Menos pode ser mais

(Foto: Divulgação)

Esta quarta-feira (4/9), aqui no Blog, destacamos que 88% dos beneficiários de planos médico-hospitalares passaram por consulta, exame, internação ou outro procedimento ao longo do último ano, conforme revela a Pesquisa IESS/Ibope.

O número é o mesmo registrado nas edições anteriores da pesquisa, em 2015 e 2017. O dado pode levar a um questionamento equivocado sobre a frequência de uso dos serviços de saúde por meio da rede credenciada pelos planos. É importante notar que o que está estável é o porcentual de beneficiários que faz uso desses serviços, não a quantidade de procedimentos utilizados por eles.

Como demonstramos em nossa análise especial do Mapa Assistencial da Saúde Suplementar no Brasil em 2018, já comentada aqui, o número de procedimentos de assistência médico-hospitalar realizados pelos beneficiários de planos de saúde cresceu 5,4% apenas entre 2017 e 2018. No total, foram feitos 1,4 bilhão de consultas, exames, internações etc. no ano passado.

Como também já destacamos aqui no Blog, quando explicamos porque os índices que medem a variação dos custos médico-hospitalares, como o VCMH/IESS, não devem ser comparados aos indicadores de inflação, a frequência de uso dos serviços médicos é fundamental para determinar os custos do setor.

E, enquanto é verdade que o uso indiscriminado da assistência médica contratada por meio das Operadoras de Planos de Saúde (OPS) – ou seja, olhar para a carteirinha do plano como um cheque em branco – pode colocar em xeque a sustentabilidade econômico-financeira do setor, também é verdade que há muitos exames e consultas que são e devem ser incentivados, de acordo com as evidências médicas.

Isso significa que ter 88% dos beneficiários utilizando os serviços de saúde todo ano tende a ser algo benéfico.
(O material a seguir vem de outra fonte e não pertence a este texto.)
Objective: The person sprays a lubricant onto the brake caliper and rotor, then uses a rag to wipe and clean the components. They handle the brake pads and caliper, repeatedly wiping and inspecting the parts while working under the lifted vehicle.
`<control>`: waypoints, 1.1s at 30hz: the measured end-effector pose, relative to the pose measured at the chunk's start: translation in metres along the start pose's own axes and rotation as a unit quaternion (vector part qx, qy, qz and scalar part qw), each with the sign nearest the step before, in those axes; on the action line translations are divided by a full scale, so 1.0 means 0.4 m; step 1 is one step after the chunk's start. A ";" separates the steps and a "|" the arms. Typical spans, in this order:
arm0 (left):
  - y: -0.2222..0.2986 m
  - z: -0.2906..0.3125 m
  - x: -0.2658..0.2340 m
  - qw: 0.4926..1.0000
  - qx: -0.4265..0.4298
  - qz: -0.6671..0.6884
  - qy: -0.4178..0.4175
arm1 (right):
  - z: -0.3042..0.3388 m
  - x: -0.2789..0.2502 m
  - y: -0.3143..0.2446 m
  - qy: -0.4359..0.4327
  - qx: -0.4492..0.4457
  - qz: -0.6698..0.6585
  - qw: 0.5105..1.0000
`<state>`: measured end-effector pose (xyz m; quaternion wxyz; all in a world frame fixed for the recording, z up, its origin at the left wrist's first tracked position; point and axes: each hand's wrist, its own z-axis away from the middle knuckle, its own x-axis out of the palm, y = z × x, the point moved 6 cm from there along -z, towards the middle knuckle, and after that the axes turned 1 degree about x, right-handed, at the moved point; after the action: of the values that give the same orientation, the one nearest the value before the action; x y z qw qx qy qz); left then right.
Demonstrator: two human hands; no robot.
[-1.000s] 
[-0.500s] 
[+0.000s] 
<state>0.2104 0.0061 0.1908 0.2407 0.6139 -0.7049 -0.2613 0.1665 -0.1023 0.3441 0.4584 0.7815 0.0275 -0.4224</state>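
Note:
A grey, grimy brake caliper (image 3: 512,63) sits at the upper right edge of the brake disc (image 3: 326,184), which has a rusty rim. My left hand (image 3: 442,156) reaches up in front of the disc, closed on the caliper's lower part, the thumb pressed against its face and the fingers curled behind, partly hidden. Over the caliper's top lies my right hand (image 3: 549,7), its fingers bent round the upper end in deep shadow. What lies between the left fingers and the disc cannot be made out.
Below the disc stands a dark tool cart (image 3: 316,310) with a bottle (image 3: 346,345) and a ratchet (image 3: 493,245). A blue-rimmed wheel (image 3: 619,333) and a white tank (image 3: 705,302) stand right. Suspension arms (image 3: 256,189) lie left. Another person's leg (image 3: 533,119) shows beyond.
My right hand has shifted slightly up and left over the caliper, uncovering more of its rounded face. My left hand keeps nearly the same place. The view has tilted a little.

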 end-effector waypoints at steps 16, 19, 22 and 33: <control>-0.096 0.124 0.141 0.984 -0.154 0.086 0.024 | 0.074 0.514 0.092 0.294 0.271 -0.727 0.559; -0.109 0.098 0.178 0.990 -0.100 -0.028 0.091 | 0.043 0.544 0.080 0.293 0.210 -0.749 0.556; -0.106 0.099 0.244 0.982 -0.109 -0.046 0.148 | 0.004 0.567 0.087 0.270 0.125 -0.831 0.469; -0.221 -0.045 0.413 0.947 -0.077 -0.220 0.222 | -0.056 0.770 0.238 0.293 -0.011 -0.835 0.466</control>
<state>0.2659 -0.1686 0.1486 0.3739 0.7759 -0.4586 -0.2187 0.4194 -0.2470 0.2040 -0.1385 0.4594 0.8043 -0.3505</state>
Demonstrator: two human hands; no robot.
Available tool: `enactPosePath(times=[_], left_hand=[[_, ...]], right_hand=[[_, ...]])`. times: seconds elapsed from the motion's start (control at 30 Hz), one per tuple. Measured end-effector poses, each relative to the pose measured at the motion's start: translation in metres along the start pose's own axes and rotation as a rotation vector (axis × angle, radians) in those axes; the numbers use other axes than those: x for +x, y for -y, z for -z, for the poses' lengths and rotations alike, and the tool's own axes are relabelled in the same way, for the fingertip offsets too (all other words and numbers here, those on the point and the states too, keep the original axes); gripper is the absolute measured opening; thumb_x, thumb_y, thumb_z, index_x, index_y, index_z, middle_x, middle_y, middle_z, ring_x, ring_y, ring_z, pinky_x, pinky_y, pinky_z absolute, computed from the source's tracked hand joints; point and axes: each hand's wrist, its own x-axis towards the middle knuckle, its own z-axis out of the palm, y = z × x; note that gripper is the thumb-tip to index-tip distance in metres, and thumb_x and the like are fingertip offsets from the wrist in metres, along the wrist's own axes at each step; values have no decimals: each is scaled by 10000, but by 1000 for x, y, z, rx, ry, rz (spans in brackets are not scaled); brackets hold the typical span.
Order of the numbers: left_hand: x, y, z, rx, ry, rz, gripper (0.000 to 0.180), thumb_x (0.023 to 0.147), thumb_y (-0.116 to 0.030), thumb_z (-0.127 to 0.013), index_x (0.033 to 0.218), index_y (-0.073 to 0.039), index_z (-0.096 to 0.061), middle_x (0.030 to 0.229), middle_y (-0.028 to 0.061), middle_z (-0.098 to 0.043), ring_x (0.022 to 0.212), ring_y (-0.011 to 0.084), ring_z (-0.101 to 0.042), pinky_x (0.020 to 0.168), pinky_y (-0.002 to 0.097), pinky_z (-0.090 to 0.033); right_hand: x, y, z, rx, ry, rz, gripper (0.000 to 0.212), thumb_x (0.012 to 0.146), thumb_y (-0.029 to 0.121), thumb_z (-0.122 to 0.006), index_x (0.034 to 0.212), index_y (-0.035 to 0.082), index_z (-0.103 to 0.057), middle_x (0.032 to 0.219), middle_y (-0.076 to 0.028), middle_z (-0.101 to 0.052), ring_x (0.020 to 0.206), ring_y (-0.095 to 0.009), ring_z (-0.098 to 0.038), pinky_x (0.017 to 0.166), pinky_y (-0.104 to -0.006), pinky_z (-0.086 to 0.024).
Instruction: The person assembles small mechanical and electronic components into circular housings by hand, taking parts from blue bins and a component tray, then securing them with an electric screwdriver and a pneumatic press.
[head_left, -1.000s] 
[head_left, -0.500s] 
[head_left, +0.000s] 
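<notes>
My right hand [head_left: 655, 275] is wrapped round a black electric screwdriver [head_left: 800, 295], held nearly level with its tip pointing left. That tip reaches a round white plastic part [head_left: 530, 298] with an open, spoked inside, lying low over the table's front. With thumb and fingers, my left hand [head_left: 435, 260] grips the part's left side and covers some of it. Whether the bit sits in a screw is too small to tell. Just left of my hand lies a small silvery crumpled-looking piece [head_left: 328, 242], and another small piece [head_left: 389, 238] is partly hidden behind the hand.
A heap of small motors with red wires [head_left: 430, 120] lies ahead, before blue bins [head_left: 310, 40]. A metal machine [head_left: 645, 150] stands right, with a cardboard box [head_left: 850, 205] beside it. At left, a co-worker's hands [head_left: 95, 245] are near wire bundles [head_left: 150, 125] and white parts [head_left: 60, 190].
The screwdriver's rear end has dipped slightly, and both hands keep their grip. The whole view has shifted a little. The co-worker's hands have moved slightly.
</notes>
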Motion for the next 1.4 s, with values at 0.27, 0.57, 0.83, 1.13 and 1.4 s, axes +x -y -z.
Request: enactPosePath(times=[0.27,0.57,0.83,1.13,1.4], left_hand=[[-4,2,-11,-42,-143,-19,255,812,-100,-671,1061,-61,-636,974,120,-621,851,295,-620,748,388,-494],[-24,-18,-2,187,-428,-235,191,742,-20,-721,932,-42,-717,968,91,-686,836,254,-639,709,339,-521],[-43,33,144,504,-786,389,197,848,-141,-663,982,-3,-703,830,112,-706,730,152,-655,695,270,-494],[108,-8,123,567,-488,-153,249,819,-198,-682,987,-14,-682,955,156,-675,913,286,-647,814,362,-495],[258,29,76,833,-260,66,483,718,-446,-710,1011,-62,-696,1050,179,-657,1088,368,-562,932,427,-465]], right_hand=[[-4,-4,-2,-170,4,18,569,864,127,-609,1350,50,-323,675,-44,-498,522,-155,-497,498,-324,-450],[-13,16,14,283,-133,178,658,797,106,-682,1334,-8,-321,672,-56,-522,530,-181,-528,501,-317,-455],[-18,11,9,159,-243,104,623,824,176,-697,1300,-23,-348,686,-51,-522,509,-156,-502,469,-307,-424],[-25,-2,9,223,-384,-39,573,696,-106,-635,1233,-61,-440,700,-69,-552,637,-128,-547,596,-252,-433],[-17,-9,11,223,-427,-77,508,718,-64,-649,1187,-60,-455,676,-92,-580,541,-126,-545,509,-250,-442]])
Na realidade, o ideal seria que 100% dos beneficiários realizassem exames e consulta de rotina com a finalidade de prevenir futuros problemas de saúde e, no pior dos casos, detectar precocemente doenças que já estejam em desenvolvimento. 

Olhando a curto prazo, a prática até pode representar um aumento das despesas assistenciais das OPS, mas se olharmos para o futuro, certamente estaríamos minimizando gastos com tratamentos mais complexos, longos e caros. A melhor parte, contudo, seria o resultado em qualidade de vida para os pacientes.

Logo, não é a frequência de uso dos serviços médicos a grande inimiga dos custos médico-hospitalares, mas a falta de racionalidade em sua utilização.

Fonte: Instituto de Estudos de Saúde Suplementar (IESS).